Os novos resultados têm implicações significativas para as comunidades indígenas da região, fornecendo insights sobre como a Terra Preta é formada e enriquecida. Taku Wate Kuikuro, que desempenhou um papel crucial na entrevista com moradores e nas escavações arqueológicas, afirma que essa descoberta é importante para sua comunidade. “Agora, sabemos o que realmente acontece com a terra… quantos anos ela tem e por que é boa para cultivo”, diz ele, acrescentando que outras aldeias também estão interessadas em participar da pesquisa.

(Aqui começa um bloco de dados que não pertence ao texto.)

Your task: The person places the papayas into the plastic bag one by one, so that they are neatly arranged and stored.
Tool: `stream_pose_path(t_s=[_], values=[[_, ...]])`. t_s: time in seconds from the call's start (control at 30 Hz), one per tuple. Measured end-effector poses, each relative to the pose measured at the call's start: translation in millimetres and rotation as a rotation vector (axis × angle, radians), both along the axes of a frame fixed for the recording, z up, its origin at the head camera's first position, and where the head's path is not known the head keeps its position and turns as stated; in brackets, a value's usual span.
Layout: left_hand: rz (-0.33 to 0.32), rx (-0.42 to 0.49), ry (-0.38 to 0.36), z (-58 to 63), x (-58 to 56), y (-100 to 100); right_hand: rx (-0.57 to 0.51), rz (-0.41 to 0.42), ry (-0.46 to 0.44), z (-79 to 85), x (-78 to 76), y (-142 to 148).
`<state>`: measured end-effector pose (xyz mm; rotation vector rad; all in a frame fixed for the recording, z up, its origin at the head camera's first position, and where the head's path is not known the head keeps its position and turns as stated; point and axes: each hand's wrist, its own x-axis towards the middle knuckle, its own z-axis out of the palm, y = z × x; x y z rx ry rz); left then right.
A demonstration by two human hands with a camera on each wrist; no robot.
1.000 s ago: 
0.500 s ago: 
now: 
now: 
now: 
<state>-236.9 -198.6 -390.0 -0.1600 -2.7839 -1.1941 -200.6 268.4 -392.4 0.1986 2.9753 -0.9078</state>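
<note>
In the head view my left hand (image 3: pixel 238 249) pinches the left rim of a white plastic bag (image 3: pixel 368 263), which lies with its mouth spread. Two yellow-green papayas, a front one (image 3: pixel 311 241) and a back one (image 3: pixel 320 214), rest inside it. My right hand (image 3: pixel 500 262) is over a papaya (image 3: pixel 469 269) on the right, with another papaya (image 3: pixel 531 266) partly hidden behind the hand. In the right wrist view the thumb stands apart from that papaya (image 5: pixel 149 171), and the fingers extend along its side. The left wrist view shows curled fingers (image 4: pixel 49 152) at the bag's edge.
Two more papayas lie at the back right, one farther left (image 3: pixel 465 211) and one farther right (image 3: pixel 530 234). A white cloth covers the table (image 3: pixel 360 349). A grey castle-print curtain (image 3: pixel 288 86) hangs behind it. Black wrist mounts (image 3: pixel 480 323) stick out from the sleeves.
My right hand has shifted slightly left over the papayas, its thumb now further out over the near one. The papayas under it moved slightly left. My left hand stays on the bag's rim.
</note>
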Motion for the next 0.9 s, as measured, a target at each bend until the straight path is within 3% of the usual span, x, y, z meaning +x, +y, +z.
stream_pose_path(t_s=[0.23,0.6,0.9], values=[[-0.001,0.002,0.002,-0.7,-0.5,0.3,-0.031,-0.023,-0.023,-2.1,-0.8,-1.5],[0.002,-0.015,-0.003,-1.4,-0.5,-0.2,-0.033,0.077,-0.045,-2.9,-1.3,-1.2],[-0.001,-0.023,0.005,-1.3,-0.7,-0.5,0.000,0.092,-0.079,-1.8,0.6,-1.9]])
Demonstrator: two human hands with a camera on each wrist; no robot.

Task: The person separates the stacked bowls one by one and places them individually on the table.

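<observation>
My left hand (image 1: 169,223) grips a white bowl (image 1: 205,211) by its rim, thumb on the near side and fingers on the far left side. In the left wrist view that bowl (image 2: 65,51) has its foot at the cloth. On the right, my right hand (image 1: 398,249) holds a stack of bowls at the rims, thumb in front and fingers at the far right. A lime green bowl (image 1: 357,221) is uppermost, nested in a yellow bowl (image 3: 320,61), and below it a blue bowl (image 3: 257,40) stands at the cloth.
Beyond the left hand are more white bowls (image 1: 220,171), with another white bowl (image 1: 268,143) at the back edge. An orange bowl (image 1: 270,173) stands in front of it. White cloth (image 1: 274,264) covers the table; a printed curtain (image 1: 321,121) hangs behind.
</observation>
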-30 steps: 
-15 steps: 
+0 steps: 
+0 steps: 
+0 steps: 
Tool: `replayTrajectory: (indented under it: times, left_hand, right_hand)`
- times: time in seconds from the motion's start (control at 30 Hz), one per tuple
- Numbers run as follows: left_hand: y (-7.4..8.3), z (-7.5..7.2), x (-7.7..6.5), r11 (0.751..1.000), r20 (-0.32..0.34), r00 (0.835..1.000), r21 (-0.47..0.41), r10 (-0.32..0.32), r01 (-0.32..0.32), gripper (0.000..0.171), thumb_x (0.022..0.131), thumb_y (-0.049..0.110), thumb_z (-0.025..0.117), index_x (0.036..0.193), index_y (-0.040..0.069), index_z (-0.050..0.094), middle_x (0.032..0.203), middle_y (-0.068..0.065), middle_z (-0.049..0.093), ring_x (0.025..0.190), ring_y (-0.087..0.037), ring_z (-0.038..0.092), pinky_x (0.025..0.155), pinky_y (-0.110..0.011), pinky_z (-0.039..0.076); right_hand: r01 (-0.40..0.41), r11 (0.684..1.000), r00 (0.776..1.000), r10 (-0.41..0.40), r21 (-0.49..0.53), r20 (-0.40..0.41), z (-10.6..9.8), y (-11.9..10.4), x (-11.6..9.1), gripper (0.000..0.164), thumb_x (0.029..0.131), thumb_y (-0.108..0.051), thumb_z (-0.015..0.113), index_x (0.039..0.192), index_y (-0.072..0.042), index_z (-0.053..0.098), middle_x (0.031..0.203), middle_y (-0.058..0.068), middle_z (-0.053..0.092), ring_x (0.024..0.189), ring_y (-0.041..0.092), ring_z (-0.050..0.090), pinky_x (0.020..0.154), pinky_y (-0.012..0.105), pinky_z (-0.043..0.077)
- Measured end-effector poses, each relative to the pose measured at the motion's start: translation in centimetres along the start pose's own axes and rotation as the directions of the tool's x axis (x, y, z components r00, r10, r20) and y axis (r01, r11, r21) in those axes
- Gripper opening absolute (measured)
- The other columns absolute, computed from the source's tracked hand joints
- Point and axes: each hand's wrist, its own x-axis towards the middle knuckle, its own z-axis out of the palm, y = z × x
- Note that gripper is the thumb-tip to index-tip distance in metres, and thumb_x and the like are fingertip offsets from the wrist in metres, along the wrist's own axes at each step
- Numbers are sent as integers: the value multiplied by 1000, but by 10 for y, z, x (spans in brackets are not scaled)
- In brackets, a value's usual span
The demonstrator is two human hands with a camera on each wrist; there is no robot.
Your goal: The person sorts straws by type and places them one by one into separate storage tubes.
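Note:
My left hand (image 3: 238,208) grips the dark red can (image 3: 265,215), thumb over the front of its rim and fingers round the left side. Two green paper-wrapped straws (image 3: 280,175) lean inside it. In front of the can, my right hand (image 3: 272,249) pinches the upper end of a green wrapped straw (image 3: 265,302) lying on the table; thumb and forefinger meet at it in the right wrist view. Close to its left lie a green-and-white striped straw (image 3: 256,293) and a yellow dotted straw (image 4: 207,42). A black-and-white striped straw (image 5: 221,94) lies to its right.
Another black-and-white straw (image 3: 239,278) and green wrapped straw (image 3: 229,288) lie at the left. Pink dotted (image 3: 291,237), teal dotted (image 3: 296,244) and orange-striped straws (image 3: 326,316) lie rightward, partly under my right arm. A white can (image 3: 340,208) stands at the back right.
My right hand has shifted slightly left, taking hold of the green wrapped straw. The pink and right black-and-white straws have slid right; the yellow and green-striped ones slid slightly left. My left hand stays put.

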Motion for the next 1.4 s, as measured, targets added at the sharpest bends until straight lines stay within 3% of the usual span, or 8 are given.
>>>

Morgan Schmidt enfatiza que existem evidências substanciais de que a Terra Preta está relacionada a grupos indígenas antigos na Amazônia, mas este estudo marca a primeira documentação científica de sua formação na era moderna. Embora o estudo tenha recebido elogios pela abordagem etnográfica inovadora, persistem questionamentos sobre se as práticas das antigas civilizações eram idênticas às dos Kuikuro modernos. A busca por respostas continuará, com a necessidade de esclarecer o processo moderno de produção de Terra Preta em outras aldeias da Amazônia. Lilian Rebellato, geoarqueóloga da Universidade Federal do Oeste do Pará, destaca que é essencial investigar mais a fundo, a fim de rastrear esse conhecimento ao longo do tempo e em diferentes partes da região amazônica, com o objetivo de resolver este intrigante debate científico.